Le Mexique et la lucha libre, c’est une histoire d’amour qui dure depuis plus de 70 ans, si forte qu’elle a conduit le célèbre écrivain mexicain Carlos Monsivais à étudier ce qui pousse les Mexicains à se rendre dans des arènes pour y encourager ou huer leurs héros ou leurs méchants. Parmi ces héros, Rodolfo Guzmán Huerta, plus connu sous le nom d’El Santo. Sa popularité était telle que la série de BD El Santo, lancée en 1952, a duré 35 ans. S’il n’a disposé que de moyens de production faibles par rapport à Hollywood, ses films n’en restaient pas moins des films d’exploitation extrêmement divertissants. Mégastar du catch mais aussi acteur idolâtré par les femmes, Santo avait trouvé la formule gagnante : des momies de Guanajuato à La Llorona («la pleureuse»), il a affronté une flopée d’ennemis surnaturels. Si la plupart étaient issus de la mythologie mexicaine, il s’est ensuite également attaqué aux Frankenstein, Dracula et autres loups-garous hollywoodiens.

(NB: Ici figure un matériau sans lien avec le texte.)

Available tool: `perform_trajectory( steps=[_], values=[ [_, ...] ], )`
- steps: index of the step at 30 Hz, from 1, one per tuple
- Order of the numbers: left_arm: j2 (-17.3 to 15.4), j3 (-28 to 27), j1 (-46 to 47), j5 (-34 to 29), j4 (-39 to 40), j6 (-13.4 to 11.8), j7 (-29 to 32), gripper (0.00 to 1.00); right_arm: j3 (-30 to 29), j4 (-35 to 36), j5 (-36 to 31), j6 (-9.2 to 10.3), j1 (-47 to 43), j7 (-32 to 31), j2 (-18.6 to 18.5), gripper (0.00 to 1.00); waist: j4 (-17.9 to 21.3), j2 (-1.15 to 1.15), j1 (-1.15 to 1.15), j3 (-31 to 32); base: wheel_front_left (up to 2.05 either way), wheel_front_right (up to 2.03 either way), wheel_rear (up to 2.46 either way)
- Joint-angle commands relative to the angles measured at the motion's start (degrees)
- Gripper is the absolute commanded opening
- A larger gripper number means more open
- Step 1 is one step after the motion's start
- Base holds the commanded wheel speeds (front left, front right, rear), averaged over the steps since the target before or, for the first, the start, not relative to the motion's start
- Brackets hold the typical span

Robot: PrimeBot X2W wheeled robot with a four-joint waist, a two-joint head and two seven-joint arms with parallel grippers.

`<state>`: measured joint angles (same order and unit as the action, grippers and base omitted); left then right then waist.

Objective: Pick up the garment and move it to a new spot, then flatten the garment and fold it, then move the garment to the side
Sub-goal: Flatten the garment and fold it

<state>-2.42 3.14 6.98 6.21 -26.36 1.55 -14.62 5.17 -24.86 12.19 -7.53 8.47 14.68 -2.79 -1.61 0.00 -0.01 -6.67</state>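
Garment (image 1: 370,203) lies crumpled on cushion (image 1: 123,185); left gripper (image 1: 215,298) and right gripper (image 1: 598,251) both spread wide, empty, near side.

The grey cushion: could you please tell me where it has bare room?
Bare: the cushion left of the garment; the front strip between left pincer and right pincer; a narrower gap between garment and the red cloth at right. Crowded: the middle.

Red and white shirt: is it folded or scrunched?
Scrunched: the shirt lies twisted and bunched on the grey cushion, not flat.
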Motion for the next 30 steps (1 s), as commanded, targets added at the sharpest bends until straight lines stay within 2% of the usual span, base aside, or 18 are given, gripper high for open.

C’est en 1961 que sa carrière cinématographique a décollé avec son troisième film, Superman contre les Zombies, suivi par plus de 50 autres de 1961 à 1982. Quatre d’entre eux sont diffusés régulièrement la nuit parmi les films de séries B sur les chaînes américaines, tandis que l’un de ses meilleurs opus, Superman contre les femmes vampires, a été repris dans la série culte acclamée par la critique, Mystery Science Theatre 3000. A la fin des années 1970, son stock de monstres s’épuisant, Santo s’est retrouvé aux prises avec des Bruce Lee en herbe ou des méchants à la frontière avec les Etats-Unis. Mais, peu à peu, les films de catcheurs super héros ont entamé leur déclin et Santo s’est retiré du ring et du cinéma en 1982, à l’âge de 65 ans. Il est devenu un véritable héros populaire, dont la légende se perpétue grâce aux multiples hommages qui lui sont rendus aujourd’hui sous différentes formes : dessins animés, cinéma et catcheurs prenant modèle sur lui.